O filme publicitário traz de volta o
“olhar” do colonizador, com o discurso de um Brasil de muitas águas, natureza
diversificada, clima quente, admirados com a exuberância da natureza,
surpreendidos com a flora, a fauna, a cultura dos habitantes que habitavam as
terras brasileiras, como relata a carta de Pero Vaz de Caminha: “De ponta a
ponta é tudo praia, palma muito chã e muito formosa [...]. E em tal maneira é
graciosa que, querendo-a aproveitar dar-se-á nela tudo por bem das águas que
tem [...] (CAMINHA, 1981).
Assim como na época do descobrimento do
Brasil, o nacionalismo romântico também se preocupou em descrever a natureza, a
vegetação se tornou uma prática dos seus escritores. Logo, em seu slogan o novo Jeep apresenta a frase
“Ele não pertence ao nosso clima em outras águas se banha”, ou seja, o Jeep é
um carro que não é do Brasil, porém está sendo produzido aqui.

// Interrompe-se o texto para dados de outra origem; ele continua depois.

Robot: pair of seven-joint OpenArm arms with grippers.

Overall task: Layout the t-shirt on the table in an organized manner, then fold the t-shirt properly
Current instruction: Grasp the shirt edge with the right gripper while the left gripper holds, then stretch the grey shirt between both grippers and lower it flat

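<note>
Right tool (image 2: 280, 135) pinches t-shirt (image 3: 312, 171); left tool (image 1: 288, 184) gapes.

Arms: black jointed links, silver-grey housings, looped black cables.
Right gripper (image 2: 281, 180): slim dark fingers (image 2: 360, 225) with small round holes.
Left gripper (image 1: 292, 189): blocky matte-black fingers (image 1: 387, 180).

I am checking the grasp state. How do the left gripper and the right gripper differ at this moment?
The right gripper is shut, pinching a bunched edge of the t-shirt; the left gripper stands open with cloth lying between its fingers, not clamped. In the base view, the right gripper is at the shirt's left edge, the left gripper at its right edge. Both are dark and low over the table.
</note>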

Mas o que essa campanha publicitária nos
leva a entender? Como a imagem do Brasil articulada no Romantismo (o Brasil
como país tropical dos cronistas) é retomada convenientemente pela peça
publicitária?
Para começar, o slogan da campanha traz a frase “feito pra você fazer história”. O
filme publicitário faz um convite para desbravar, explorar as terras
brasileiras com o novo Jeep, retomando o discurso dos cronistas que descreviam
o Brasil como um país que possuía uma natureza bela, com terras a serem
exploradas. O Romantismo encontrou na natureza uma maneira de exaltar a pátria
(Brasil) como relata o poema Canção do
Exílio: “minha terra tem palmeiras / onde canta o sabiá / as aves que aqui
gorjeiam / não gorjeiam como lá” (DIAS, p. 1). A campanha publicitária do Jeep
Renegade resgata novamente essa imagem do Brasil que possui matas, animais e
que deve ser exaltado pela natureza que tem.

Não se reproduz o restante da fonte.